TASK ITEM: In the records below, tally the lines that contain the word "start" and give only that number.

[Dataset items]
━━━━
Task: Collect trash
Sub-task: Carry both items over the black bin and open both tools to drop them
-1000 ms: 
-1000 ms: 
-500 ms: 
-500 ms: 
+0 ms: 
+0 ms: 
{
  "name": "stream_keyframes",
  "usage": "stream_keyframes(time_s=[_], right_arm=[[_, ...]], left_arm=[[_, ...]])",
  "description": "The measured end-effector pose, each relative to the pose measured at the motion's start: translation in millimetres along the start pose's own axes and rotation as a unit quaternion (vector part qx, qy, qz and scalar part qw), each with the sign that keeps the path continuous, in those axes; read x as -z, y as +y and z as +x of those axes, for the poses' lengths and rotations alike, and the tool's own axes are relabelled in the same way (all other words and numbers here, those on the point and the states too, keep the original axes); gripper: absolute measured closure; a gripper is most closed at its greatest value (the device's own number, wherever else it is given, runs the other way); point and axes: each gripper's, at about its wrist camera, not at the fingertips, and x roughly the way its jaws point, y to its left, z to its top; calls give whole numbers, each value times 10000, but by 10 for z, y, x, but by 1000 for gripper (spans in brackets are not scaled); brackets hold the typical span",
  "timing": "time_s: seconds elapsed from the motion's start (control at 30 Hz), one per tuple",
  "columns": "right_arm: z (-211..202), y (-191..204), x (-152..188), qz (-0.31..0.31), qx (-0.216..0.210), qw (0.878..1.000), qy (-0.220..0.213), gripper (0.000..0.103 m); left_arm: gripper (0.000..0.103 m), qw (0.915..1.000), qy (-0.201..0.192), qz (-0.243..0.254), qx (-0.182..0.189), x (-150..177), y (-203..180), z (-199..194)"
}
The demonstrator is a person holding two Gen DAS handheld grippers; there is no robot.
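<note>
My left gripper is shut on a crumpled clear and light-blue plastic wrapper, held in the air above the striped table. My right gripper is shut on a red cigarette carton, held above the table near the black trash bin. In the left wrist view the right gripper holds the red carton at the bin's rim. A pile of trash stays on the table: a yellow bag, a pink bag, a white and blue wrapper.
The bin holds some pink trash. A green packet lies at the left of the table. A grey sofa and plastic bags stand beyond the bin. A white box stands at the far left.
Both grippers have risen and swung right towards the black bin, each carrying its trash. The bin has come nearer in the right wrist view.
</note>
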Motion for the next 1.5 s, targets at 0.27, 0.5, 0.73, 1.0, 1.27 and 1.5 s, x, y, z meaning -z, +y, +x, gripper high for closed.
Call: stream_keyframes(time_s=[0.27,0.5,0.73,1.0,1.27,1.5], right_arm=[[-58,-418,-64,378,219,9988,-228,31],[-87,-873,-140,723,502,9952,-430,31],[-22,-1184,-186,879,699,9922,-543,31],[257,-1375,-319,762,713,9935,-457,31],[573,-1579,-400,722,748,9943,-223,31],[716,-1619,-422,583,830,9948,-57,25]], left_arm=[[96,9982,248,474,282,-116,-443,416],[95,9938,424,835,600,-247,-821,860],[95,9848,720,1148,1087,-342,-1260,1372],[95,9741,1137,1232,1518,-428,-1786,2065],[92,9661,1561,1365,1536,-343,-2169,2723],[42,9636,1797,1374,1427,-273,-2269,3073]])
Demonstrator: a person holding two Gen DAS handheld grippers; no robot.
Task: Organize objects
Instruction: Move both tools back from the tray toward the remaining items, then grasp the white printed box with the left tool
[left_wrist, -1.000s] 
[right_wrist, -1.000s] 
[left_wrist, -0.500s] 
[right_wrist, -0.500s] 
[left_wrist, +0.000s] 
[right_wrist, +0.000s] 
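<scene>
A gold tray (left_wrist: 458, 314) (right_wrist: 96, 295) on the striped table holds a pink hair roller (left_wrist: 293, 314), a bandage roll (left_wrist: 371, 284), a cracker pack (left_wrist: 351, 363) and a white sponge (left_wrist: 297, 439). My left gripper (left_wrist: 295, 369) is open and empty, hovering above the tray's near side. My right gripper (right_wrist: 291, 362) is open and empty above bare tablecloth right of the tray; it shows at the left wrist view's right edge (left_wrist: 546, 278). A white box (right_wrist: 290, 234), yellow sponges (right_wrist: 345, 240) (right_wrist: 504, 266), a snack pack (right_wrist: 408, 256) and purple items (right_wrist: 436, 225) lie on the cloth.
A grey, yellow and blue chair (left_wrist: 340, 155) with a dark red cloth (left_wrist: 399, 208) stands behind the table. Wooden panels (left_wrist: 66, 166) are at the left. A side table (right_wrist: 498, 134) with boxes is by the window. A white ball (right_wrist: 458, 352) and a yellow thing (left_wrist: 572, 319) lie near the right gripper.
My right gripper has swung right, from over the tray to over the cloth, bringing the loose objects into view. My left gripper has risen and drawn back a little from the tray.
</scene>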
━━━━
EXPECTED ANSWER: 2